Only the stretch of the listing below that runs from the line with "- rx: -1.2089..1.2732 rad" through the line with "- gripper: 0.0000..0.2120" is to be printed, exactly and with both ends.

>>

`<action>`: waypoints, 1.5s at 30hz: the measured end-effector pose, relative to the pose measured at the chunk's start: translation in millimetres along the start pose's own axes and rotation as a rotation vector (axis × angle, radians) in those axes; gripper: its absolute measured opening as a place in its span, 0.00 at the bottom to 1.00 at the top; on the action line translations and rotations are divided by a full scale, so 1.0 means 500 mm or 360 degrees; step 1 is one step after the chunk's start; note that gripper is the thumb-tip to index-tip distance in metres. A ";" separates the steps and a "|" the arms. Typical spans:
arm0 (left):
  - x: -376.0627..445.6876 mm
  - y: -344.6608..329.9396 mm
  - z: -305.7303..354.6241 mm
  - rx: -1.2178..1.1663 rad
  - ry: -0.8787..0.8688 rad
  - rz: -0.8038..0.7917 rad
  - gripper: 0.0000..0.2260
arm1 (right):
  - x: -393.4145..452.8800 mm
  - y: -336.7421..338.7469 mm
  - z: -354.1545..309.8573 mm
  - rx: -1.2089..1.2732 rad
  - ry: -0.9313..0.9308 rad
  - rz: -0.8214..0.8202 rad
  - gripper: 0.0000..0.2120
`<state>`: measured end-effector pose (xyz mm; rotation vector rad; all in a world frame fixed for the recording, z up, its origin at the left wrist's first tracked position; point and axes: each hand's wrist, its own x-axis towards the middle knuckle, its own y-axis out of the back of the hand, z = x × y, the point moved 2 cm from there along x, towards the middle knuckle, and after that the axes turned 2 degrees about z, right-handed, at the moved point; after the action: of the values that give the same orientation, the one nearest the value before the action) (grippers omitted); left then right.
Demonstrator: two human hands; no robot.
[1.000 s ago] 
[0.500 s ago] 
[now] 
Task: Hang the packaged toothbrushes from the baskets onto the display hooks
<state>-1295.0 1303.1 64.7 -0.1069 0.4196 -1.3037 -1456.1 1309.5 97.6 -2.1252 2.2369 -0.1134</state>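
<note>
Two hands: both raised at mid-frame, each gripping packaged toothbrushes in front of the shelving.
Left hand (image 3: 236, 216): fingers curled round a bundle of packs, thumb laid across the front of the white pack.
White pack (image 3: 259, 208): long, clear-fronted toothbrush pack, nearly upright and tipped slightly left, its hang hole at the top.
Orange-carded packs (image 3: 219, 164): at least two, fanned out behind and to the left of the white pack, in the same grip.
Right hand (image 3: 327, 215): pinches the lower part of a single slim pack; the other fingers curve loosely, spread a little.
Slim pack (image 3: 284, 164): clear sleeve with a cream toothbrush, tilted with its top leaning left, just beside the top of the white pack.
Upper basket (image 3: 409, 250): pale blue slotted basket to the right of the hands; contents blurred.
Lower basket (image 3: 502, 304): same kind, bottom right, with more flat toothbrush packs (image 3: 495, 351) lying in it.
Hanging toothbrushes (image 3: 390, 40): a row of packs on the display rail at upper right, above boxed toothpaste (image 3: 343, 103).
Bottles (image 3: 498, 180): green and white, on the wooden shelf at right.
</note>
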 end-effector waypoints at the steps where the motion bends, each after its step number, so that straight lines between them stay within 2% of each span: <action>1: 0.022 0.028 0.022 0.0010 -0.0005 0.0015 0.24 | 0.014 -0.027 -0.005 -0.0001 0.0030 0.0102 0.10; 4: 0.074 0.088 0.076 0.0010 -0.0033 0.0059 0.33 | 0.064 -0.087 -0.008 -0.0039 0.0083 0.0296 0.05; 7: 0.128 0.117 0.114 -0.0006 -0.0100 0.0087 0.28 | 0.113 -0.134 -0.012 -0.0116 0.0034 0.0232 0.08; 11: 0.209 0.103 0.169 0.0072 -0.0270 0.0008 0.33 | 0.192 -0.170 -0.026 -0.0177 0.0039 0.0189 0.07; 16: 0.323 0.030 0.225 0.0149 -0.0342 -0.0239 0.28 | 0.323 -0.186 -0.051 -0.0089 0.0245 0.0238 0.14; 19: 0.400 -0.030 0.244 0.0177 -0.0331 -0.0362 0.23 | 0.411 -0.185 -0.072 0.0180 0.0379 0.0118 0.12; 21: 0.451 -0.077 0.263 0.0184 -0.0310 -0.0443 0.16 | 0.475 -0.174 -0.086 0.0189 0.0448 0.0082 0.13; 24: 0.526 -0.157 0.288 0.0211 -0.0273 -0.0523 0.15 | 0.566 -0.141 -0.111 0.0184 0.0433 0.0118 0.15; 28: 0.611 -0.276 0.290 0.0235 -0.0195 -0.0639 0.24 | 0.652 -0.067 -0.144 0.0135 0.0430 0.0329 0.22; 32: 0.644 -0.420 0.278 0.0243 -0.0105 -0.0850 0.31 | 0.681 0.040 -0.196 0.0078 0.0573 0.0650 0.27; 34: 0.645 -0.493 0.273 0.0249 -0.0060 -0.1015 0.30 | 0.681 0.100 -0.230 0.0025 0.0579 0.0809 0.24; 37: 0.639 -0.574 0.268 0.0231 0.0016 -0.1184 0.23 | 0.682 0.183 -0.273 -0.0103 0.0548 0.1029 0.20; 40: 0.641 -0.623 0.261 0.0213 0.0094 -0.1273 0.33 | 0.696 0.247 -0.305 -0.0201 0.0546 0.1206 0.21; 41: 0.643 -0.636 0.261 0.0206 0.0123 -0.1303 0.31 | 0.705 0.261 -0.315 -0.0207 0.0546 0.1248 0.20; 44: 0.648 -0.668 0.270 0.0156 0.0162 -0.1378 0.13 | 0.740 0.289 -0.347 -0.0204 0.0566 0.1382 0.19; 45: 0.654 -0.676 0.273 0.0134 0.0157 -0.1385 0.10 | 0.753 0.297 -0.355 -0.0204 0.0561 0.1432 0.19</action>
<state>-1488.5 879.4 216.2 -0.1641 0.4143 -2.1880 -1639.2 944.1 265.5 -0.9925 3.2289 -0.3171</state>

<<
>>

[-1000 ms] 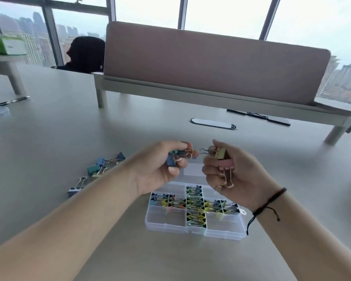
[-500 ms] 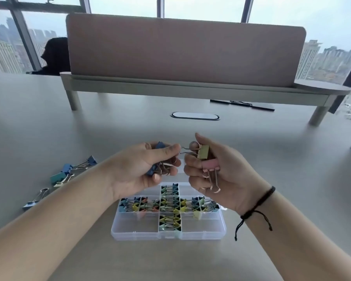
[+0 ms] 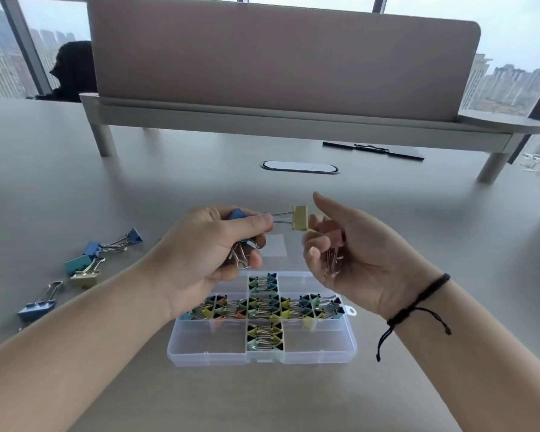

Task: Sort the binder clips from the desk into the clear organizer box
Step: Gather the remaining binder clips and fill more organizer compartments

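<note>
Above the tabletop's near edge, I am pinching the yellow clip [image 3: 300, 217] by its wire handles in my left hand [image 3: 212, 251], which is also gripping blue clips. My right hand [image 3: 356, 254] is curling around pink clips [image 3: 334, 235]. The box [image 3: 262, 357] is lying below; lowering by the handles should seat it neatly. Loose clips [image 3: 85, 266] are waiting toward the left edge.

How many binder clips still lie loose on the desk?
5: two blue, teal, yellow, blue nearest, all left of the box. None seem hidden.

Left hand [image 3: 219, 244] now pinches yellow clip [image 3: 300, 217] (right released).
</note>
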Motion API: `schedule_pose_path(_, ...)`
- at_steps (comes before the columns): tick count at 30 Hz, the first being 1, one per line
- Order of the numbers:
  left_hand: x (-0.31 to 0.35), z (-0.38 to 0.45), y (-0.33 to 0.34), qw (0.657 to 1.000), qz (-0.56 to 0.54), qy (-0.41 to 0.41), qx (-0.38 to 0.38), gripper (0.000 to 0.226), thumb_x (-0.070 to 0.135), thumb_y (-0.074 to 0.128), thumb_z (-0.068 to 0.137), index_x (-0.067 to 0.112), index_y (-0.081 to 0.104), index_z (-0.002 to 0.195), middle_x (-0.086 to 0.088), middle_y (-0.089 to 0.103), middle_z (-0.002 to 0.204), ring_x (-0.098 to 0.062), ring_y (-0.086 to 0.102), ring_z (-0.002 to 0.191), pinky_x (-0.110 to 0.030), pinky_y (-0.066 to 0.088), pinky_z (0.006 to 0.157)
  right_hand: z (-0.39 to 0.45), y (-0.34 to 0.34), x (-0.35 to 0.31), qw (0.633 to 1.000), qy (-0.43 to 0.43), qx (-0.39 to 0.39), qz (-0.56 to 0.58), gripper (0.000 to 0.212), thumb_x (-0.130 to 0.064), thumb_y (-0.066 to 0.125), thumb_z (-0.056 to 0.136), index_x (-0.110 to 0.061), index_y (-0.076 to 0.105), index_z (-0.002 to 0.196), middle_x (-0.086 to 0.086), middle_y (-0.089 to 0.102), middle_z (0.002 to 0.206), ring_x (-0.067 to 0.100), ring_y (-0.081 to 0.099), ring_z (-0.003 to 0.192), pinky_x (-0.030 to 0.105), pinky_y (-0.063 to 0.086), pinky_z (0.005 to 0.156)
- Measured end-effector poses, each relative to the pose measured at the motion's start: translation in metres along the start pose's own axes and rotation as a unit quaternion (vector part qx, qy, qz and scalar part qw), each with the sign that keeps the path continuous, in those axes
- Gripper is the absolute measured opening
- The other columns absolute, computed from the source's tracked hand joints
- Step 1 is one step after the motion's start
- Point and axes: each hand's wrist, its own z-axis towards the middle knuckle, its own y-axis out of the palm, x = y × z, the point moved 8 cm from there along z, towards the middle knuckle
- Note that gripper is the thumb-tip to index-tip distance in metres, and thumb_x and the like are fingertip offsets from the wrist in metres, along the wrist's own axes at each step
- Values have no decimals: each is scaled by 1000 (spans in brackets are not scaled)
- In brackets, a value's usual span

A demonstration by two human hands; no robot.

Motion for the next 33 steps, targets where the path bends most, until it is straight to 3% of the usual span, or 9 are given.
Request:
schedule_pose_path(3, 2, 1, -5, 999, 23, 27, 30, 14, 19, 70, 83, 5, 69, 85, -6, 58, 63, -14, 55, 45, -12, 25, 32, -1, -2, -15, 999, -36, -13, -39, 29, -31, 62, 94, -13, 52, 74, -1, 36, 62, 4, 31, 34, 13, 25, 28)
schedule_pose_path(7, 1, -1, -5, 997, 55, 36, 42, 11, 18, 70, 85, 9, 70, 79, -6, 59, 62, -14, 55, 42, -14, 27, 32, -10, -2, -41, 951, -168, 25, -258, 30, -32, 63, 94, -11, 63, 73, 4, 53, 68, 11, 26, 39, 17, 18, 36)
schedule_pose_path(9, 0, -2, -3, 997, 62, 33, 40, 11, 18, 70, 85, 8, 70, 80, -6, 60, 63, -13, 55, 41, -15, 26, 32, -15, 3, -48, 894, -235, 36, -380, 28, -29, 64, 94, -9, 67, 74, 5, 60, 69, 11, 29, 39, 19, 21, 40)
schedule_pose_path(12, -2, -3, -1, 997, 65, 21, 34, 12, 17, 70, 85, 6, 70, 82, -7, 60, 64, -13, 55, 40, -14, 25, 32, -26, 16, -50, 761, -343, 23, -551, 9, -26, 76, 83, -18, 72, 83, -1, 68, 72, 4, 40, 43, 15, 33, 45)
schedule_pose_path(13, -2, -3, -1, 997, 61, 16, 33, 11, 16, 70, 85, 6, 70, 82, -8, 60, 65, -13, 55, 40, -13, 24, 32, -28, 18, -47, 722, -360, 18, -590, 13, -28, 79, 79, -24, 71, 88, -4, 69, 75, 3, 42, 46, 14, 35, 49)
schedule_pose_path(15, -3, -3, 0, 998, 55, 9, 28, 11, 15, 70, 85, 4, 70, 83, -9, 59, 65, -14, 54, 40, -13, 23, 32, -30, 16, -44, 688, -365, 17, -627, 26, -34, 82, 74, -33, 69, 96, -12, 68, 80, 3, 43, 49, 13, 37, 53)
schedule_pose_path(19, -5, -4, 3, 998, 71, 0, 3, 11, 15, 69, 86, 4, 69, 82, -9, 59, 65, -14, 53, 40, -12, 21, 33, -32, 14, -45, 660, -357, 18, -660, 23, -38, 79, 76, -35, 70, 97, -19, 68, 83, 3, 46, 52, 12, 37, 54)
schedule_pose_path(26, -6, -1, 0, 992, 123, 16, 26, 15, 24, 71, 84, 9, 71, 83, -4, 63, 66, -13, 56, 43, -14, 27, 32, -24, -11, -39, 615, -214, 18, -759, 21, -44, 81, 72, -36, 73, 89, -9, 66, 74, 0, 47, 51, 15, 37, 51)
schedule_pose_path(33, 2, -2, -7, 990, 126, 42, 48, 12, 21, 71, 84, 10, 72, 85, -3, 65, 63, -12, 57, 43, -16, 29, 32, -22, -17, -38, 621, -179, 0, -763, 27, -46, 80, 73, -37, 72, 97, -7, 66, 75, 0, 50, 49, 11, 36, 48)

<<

* Exercise solution
  - rx: -1.2089..1.2732 rad
  - ry: -0.9313..0.9308 rad
  - rz: -0.8214..0.8202 rad
  - gripper: 0.0000..0.2120

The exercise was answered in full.